Off-lot feature production activity in Hollywood remained at steady if not spectacular levels during June, figures released Tuesday showed. But commercials shoots are off significantly.
Permitted feature production totaled 629 days, up five days from May and 15 days from June 2002, according to figures released Friday by the Entertainment Industry Development Corp.
Features currently lensing locally include “Anchor Man,” “Cheaper by the Dozen,” “Cinderella Story,” “Criminal,” “Employee of the Month,” “First Daughter,” “I Love Huckabees,” “Spider-Man 2” and “Starsky & Hutch.” Feature activity has remained in a narrow range except for a dip in April amidst the war against Iraq.

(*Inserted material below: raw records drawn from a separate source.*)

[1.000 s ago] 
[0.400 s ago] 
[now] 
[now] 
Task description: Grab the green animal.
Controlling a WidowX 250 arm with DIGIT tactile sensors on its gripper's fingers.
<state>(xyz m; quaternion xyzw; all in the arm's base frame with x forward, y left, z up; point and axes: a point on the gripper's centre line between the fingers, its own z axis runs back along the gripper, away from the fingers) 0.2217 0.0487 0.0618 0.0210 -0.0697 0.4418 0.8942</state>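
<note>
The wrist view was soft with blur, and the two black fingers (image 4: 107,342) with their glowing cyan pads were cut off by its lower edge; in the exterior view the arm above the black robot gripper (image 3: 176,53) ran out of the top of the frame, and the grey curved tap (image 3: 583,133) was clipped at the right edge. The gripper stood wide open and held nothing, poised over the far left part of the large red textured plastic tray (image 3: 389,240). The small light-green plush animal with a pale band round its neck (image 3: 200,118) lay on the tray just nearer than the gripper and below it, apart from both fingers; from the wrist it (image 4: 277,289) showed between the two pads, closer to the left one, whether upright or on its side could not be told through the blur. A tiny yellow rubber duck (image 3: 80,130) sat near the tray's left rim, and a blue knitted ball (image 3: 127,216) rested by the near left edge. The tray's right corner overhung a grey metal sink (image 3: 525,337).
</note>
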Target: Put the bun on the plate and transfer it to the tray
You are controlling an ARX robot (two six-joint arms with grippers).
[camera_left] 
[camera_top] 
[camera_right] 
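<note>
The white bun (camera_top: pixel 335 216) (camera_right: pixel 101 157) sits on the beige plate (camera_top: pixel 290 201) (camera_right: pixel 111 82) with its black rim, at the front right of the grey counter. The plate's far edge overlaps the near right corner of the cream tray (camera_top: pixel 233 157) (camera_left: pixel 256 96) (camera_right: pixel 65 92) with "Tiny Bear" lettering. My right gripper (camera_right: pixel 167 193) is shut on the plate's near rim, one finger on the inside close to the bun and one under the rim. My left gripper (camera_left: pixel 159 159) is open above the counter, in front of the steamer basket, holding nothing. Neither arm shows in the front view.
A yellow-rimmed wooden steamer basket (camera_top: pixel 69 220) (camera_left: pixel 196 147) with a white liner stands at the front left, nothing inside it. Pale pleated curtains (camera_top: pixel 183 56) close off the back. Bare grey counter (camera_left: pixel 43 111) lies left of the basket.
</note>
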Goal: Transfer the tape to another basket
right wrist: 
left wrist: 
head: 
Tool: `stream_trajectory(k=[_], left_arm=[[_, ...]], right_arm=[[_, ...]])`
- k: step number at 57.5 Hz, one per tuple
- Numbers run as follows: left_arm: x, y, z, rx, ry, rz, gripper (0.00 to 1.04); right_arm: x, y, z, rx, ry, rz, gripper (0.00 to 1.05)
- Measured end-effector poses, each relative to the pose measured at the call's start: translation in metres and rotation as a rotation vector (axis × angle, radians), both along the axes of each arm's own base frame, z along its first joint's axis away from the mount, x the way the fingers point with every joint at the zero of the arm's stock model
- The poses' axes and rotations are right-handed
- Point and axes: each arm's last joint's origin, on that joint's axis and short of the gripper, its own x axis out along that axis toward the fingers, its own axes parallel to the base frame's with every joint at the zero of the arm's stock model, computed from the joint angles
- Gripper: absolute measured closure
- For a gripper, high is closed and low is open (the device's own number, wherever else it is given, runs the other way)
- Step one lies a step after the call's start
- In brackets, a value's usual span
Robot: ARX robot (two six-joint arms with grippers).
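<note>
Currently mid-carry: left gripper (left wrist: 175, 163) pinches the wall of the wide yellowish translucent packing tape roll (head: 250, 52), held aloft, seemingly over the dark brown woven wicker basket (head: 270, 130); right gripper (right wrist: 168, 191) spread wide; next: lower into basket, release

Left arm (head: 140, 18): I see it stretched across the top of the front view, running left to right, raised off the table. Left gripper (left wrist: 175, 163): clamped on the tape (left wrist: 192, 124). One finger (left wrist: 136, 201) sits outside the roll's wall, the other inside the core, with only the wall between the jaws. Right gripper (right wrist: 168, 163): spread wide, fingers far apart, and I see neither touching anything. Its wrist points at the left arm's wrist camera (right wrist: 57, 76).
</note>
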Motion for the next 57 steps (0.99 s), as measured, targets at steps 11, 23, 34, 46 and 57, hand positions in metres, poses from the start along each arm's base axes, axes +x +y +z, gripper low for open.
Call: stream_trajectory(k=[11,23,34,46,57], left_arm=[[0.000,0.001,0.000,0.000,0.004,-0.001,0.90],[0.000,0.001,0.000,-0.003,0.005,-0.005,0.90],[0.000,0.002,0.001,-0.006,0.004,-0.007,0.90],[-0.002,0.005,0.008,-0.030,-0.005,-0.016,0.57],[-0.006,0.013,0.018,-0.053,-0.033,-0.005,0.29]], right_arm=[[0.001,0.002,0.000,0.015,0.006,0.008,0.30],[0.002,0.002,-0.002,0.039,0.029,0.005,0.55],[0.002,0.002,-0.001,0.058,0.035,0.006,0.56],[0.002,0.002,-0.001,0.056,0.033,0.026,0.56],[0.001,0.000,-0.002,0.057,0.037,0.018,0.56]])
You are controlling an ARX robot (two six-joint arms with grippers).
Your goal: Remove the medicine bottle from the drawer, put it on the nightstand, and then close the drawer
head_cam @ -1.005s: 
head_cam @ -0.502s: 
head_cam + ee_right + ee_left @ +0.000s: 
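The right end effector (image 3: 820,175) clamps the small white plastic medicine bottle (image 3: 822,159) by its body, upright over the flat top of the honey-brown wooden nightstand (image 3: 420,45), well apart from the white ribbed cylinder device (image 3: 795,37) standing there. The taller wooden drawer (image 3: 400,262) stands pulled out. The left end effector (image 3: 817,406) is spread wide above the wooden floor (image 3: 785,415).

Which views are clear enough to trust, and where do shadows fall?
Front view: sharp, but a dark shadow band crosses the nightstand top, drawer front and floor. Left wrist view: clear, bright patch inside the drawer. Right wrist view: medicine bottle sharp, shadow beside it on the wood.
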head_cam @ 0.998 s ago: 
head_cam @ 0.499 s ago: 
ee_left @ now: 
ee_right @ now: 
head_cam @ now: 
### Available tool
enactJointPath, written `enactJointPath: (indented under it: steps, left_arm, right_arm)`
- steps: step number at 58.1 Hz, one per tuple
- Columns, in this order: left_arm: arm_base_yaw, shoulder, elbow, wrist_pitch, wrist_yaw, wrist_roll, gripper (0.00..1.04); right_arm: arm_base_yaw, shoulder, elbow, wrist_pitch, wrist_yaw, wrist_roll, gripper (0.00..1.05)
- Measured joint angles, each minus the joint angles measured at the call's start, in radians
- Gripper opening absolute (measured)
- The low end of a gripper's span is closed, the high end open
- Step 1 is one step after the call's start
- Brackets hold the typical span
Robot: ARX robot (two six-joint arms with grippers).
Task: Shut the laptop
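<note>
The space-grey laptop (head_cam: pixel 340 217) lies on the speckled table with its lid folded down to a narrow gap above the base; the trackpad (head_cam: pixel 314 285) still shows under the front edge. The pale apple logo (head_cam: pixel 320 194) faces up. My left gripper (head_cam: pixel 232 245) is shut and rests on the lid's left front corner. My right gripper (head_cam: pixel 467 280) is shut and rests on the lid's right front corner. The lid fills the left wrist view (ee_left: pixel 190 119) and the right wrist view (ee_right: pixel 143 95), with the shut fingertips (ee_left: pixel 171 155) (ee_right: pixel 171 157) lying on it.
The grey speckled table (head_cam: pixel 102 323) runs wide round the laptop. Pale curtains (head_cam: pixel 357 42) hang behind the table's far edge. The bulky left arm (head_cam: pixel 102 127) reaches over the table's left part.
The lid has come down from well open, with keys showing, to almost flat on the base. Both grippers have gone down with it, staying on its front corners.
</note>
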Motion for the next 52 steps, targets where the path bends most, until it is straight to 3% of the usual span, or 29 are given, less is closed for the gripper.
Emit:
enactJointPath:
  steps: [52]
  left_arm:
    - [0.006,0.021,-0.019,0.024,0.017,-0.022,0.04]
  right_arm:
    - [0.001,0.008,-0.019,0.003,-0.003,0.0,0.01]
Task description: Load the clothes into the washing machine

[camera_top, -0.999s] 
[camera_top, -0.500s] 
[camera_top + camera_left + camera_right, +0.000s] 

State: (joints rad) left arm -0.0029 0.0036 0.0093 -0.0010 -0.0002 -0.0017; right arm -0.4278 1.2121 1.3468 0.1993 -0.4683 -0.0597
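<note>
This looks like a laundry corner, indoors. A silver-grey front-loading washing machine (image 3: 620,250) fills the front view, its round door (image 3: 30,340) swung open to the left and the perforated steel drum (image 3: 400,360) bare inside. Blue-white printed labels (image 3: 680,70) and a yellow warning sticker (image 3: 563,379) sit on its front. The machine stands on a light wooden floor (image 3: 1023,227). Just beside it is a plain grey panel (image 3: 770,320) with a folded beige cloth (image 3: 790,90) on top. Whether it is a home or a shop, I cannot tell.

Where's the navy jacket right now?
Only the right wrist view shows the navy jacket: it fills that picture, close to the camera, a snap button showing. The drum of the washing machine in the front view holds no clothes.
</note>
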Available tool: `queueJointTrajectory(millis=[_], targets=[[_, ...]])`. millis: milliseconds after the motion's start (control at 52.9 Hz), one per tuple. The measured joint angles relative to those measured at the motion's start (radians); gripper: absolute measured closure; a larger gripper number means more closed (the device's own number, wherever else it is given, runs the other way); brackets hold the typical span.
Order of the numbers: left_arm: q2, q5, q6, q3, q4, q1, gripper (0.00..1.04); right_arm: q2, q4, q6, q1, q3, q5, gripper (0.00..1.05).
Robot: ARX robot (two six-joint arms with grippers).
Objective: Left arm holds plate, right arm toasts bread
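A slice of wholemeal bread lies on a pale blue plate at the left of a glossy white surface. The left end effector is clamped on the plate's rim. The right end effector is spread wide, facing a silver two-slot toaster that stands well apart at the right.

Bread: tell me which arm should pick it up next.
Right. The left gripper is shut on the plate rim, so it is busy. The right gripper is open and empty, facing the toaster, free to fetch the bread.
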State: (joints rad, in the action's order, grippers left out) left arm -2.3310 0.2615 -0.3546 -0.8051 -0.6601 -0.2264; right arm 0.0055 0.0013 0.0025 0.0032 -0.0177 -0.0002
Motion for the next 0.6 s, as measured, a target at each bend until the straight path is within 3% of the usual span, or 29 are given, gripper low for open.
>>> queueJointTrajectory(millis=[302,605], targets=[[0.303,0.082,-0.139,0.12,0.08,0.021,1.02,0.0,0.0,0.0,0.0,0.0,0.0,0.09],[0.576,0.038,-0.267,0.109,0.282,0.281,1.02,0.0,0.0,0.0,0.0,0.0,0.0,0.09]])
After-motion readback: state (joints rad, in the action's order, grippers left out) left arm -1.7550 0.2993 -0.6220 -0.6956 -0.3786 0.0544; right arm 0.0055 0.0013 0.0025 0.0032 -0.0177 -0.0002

For the first six months of this year, feature production has totaled 3,499 days, or 20 days behind the same period of 2002. Those figures, however, are barely half the 6,952 days logged during the first six months of 2001 when studios scrambled to stockpile product amid fears that actors and writers would strike.
EIDC VP Daryl Seif said the current level of feature activity is spurring optimism that the momentum can be maintained for the rest of the year.
With many shows on summer hiatus, June TV production hit the lowest level of the year with 721 days. But Seif noted that figure was also 15% ahead of June 2002 due to the ongoing growth of cable and nontraditional production.
Commercials flee L.A.
By far the most negative aspect of the report showed June commercials activity staying in the doldrums with only 282 days. That was two days under May’s figure, which was far below April’s 475 days and March’s 706 days as producers opted for locations with lower costs than Hollywood.
“The Los Angeles numbers for May and June are seriously low,” said Steve Caplan, head of the Assn. of Independent Commercial Producers in Los Angeles. “Amid a difficult economy, there’s obviously going to be a lot of competition for shoots.”
Commercials activity hit a peak of 810 days in January 2001 in the aftermath of a six-month strike against the ad industry by SAG and AFTRA, and Los Angeles production has exceeded 600 days in a month only three times since then. The unions are scheduled to begin bargaining on a new commercials contract in early September.